ID: 2765290 • Letter: 5

Question

5.If the expected return on State Farm from the Capital Asset Pricing Model (the CAPM) is 0.20, and if the risk free rate of interest is 0.05, and if the expected return on the market portfolio is 0.20, then which of the following comes closest to State Farm’s beta?

A. 0.50

B. 0.00

C. 1.50

D. 1.00

6. From CAPM, a stock with a beta equal to zero has an expected return equal to what?

One-half the expected return on the market portfolio.

The difference between the risk free rate of return and the market portfolio.

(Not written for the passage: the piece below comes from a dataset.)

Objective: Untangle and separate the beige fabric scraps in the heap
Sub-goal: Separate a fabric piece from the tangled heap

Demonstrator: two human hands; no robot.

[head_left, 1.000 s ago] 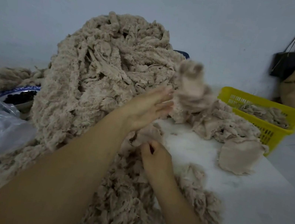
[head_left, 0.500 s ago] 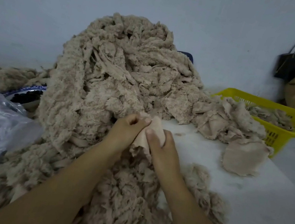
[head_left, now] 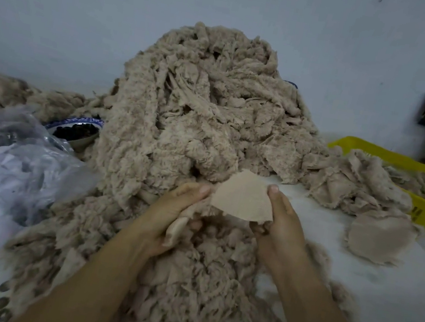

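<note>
- Our left hand (head_left: 166, 205) and right hand (head_left: 282, 223) sit apart, each pinching one end of a scrap (head_left: 242, 199).
- The scrap stretches between them, long axis left to right, just before the heap (head_left: 199, 116).
- The flat pile (head_left: 378, 236) lies rightward, nearer our right hand.

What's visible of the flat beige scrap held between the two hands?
The scrap is a smooth, pale beige piece of fine-weave fabric, roughly fan-shaped, lower edge frayed. It is spread nearly flat over the heap. The left hand pinches its left edge, the right hand its right edge.
</note>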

The risk-free rate of return.

The expected return on the market.

PLEASE ANSWER ALL QUESTIONS

A.

One-half the expected return on the market portfolio.

B.

The difference between the risk free rate of return and the market portfolio.

C.

The risk-free rate of return.

D.

The expected return on the market.

Explanation / Answer

5. Capital-asset pricing model (CAPM)

E(R)= Rf + B (Rm – Rf)

Where E(R)= Expected return = 0.20

              Rf = Risk free rate of interest = 0.05

              B = Beta

              Rm= Expected return on the market

Putting all the above values we get,

0.20 = 0.05 + B( 0.20 – 0.05)

0.20 = 0.05 + B(0.15)

B(0.15) = 0.20 – 0.05

B = 0.15/0.15 =1

Answer : D ) 1.00

6. Putting beta = 0 in the above equation we get,

E(R)= Rf + 0 x (Rm – Rf)

E(R)= Rf

From CAPM, a stock with a beta equal to zero has an expected return equal to

Answer : C) The risk-free rate of return.